Sixteen years later, in 1905, age 56, William Osler was head-hunted by University of Oxford. He was appointed to the Regius Chair of Medicine, which he held until his death on 29th December 1919, age 70, ironically during the Spanish flu epidemic. He was also a Fellow of Christ Church College.
Sir William Osler, though do not have a dog collar, sure has plenty to teach us Christians
“Medicine is a science of uncertainty and an art of probability.”
“The hardest conviction to get into the mind of a beginner is that the education upon which he is engaged is not a college course, not a medical course but a life course, for which the work of a few years under teachers is but a preparation.”
The latter is known as apprenticeship or mentoring.
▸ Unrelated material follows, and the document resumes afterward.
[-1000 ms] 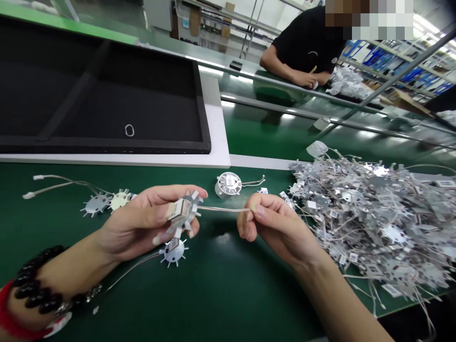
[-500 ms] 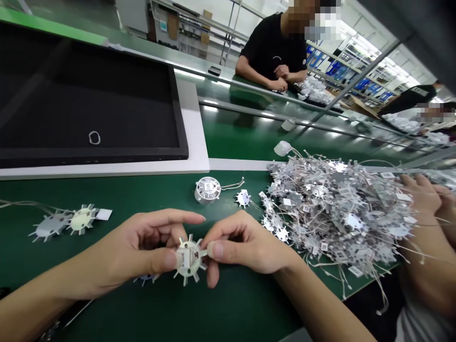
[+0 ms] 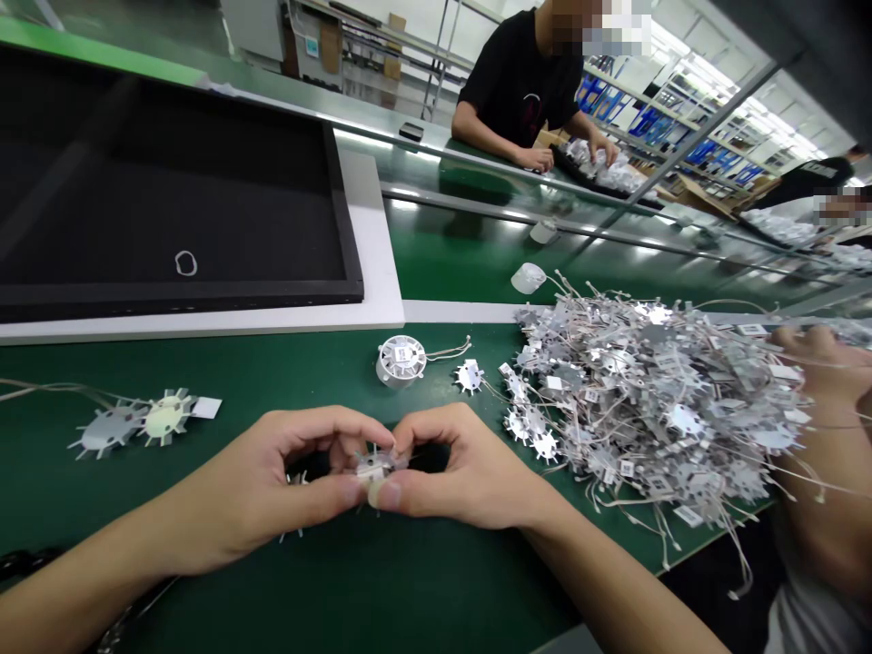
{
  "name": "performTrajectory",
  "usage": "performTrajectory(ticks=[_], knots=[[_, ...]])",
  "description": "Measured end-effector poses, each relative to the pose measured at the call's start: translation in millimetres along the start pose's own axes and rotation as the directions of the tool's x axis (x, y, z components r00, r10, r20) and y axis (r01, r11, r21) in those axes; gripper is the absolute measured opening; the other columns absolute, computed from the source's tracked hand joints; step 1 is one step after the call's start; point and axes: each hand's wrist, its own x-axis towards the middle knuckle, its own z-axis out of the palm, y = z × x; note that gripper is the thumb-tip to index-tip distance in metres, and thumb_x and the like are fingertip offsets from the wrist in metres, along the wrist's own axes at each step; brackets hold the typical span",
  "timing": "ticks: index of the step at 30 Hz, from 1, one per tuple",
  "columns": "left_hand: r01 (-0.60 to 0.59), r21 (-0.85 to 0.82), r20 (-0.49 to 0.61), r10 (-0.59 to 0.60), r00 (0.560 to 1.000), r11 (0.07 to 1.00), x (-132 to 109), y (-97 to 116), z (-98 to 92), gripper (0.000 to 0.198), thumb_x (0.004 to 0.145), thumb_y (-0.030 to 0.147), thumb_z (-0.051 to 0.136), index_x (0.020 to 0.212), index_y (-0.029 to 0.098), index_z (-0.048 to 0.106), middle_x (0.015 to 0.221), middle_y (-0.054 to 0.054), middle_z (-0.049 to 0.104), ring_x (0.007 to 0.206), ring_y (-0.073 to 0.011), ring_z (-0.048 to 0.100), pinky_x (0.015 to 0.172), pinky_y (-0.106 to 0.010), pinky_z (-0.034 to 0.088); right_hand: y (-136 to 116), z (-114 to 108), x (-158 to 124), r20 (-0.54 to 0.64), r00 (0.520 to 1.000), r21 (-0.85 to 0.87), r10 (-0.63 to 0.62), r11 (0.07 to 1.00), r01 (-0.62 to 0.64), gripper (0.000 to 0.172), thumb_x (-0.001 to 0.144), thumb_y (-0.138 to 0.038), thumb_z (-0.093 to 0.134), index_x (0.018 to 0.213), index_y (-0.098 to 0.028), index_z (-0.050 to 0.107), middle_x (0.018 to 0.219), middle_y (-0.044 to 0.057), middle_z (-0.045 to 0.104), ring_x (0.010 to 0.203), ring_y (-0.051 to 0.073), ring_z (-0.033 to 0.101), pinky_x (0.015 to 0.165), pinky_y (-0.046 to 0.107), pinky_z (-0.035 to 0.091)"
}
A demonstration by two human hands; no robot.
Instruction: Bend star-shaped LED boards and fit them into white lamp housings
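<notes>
Between my left hand (image 3: 232,490) and my right hand (image 3: 477,477) is a small spoked disc (image 3: 371,470) with a pale label. The thumb and index finger of each hand close on it, from the left and from the right, and the fingers cover much of its rim. Another spoked piece (image 3: 292,533) shows only partly behind my left thumb. Beyond the hands, a round white housing (image 3: 401,361) with a spoked face and thin wires stands on the green table. One loose spoked disc (image 3: 469,376) lies to its right.
A big heap of spoked discs with wires (image 3: 647,400) covers the right side, another person's arm (image 3: 824,372) beside it. Two spoked discs (image 3: 165,417) lie at left. A black tray (image 3: 170,200) sits on a white board (image 3: 381,263). Across the bench, a person (image 3: 510,91) handles white parts.
My hands have drawn closer together, and the disc between them has tilted from facing me to nearly edge-on. The person across the bench has moved one hand onto the white parts.
</notes>
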Motion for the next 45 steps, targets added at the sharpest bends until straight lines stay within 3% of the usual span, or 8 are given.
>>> performTrajectory(ticks=[10,15,19,25,29,33,38,45], knots=[[-0.035,-0.08,-0.088,0.028,0.996,0.996,0.3,1.7,3.8,0.027,0.083,0.042,0.077,0.106,0.028,0.073,0.079,0.002,0.063,0.072,-0.0136,0.057,0.067,-0.022,0.047,-5.9,-3.0,-1.5,-0.034,0.999,-0.047,-0.027,0.999,0.025,0.031,0.076,-0.043,0.086,0.074,-0.017,0.07,0.068,0.001,0.066,0.062,0.012,0.052,0.057,0.024,0.04],[-0.088,-0.106,-0.124,0.075,0.989,0.991,0.7,2.9,3.4,0.019,0.088,0.035,0.071,0.105,0.027,0.071,0.077,0.004,0.066,0.063,-0.0098,0.055,0.058,-0.02,0.043,-6.1,-18.2,-0.1,-0.095,0.986,0.1,-0.134,0.985,0.143,0.026,0.08,-0.037,0.085,0.074,-0.017,0.068,0.068,0.001,0.07,0.063,0.011,0.062,0.059,0.022,0.046],[-0.114,-0.13,-0.125,0.098,0.987,0.985,0.2,5.2,4.3,0.015,0.091,0.031,0.068,0.105,0.027,0.071,0.077,0.005,0.067,0.061,-0.0082,0.055,0.057,-0.02,0.041,-4.9,-29.6,1.0,-0.215,0.953,0.113,-0.212,0.964,0.239,0.031,0.084,-0.043,0.08,0.073,-0.018,0.067,0.063,0.0,0.068,0.055,0.009,0.059,0.053,0.02,0.045],[-0.135,-0.167,-0.109,0.118,0.987,0.977,-0.4,6.5,4.5,0.013,0.092,0.029,0.067,0.102,0.026,0.073,0.078,0.004,0.067,0.062,-0.0074,0.055,0.056,-0.019,0.041,-7.2,-44.7,6.5,-0.538,0.822,0.159,-0.184,0.936,0.313,0.039,0.073,-0.05,0.084,0.069,-0.019,0.062,0.057,-0.003,0.059,0.045,0.005,0.045,0.04,0.016,0.03],[-0.14,-0.176,-0.098,0.124,0.987,0.974,-0.5,5.6,3.6,0.013,0.092,0.029,0.067,0.103,0.025,0.074,0.079,0.003,0.067,0.063,-0.0083,0.055,0.057,-0.02,0.041,-6.6,-69.3,17.1,-0.697,0.713,0.266,-0.08,0.894,0.361,0.036,0.066,-0.043,0.087,0.082,-0.021,0.064,0.088,0.001,0.071,0.059,0.008,0.059,0.039,0.015,0.035],[-0.139,-0.161,-0.09,0.126,0.988,0.977,0.0,4.8,2.6,0.014,0.093,0.03,0.066,0.103,0.023,0.073,0.079,0.002,0.067,0.063,-0.0093,0.055,0.058,-0.021,0.042,-1.8,-106.3,37.4,-0.783,0.619,0.26,-0.051,0.879,0.401,0.035,0.07,-0.043,0.084,0.088,-0.024,0.061,0.105,0.001,0.067,0.09,0.016,0.07,0.053,0.017,0.052],[-0.124,-0.14,-0.081,0.114,0.99,0.982,0.5,4.9,2.0,0.014,0.093,0.031,0.067,0.102,0.022,0.072,0.078,0.002,0.066,0.063,-0.0101,0.054,0.058,-0.021,0.042,3.3,-143.4,63.7,-0.856,0.515,0.224,-0.044,0.867,0.446,0.03,0.074,-0.04,0.081,0.09,-0.025,0.061,0.112,0.002,0.062,0.099,0.021,0.069,0.075,0.031,0.063],[-0.111,-0.166,-0.063,0.102,0.993,0.98,0.2,4.7,2.0,0.013,0.093,0.032,0.068,0.101,0.024,0.074,0.079,0.002,0.066,0.063,-0.0097,0.055,0.054,-0.019,0.041,7.7,-156.7,71.1,-0.883,0.46,0.164,-0.094,0.857,0.489,0.023,0.082,-0.039,0.076,0.094,-0.024,0.064,0.114,0.004,0.065,0.11,0.02,0.066,0.084,0.029,0.062]])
Hence a doctor must have the humility to pursue continuous professional development.
“The young doctor should look about early for an avocation, a pastime, that will take him away from patients, pills and potions,” after all “No man is really happy or safe without a hobby.”
“The value of experience is not in seeing much, but in seeing wisely.”
“Shut out all of your past except those that will help you weather your tomorrows.
“The practice of medicine will be very much as you make it – to one a worry, a care, a perpetual annoyance; to another, a daily job and a life of as much happiness and usefulness as can well fall to the lot of man, because it is a life of self-sacrifice and of countless opportunities to comfort and help the weak- hearted, and to raise up those that fall.”.
Dr Chuah Seong York hails from Taiping, Malaysia. He graduated from Wales, UK. After working in the UK for 7 years, he joined the University of Malaya as academic staff for 4 years. He is now in the private sector. Seong York accepted Christ in 1993. He likes to give talks and writes especially on the philosophical and ethical aspects of medical practice. A frequent contributor to Letters to the Editor in The Star, he has also authored 2 medical books for patients in Chinese.